GOAL OF THE EXERCISE:
Somewhere below are a line with "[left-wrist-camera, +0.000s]" and a later line with "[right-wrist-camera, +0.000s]". Output exactly those lines and all lines between them.

EXERCISE DATA:

►

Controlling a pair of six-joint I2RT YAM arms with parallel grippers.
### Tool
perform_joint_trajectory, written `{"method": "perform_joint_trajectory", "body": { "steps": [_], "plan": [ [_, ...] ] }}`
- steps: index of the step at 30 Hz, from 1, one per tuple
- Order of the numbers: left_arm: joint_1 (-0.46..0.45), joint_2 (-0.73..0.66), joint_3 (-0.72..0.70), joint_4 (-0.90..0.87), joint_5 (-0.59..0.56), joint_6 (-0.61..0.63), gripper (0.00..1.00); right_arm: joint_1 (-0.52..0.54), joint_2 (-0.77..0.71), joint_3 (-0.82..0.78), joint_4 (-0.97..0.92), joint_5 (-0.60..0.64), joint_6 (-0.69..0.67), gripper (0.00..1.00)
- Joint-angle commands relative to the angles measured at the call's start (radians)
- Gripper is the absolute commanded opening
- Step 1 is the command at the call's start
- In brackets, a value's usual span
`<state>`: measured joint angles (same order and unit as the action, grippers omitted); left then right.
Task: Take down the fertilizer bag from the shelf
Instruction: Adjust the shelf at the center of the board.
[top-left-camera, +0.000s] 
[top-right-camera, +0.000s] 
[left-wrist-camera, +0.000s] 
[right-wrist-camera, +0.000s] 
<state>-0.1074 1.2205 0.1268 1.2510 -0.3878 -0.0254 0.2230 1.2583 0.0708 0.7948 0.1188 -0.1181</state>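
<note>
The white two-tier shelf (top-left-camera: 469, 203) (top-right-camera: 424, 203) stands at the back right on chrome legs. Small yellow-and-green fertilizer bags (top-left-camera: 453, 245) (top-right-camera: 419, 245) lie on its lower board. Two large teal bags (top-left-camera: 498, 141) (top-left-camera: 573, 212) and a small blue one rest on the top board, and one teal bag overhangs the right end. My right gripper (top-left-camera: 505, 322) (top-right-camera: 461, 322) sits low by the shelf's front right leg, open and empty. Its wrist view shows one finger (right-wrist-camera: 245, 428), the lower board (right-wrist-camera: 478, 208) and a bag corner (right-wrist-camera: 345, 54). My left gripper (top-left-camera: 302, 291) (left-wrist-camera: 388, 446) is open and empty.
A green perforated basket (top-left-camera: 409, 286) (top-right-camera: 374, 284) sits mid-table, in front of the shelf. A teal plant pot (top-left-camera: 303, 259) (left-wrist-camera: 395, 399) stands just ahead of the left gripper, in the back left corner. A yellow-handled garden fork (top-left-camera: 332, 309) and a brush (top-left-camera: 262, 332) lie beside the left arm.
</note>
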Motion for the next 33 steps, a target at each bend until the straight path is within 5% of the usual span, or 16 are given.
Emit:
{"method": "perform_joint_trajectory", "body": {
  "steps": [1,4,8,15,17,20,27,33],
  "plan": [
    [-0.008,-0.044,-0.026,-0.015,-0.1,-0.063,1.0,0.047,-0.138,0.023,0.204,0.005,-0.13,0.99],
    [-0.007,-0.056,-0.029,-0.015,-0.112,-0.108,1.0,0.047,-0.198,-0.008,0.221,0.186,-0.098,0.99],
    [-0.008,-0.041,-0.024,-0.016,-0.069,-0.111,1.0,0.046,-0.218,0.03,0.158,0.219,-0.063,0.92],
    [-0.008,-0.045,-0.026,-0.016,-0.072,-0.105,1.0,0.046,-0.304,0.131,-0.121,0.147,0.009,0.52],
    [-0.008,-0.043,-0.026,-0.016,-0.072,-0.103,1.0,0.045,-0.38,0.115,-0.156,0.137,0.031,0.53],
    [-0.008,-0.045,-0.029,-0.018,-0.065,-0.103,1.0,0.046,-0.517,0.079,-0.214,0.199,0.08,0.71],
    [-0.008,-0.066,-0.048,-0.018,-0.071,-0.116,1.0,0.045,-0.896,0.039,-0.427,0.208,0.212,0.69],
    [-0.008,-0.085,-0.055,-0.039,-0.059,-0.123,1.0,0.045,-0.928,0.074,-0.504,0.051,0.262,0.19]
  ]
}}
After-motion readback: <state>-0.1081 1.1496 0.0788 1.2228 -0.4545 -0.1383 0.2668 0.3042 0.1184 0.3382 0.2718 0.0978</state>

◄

TASK ANSWER:
[left-wrist-camera, +0.000s] 
[right-wrist-camera, +0.000s] 

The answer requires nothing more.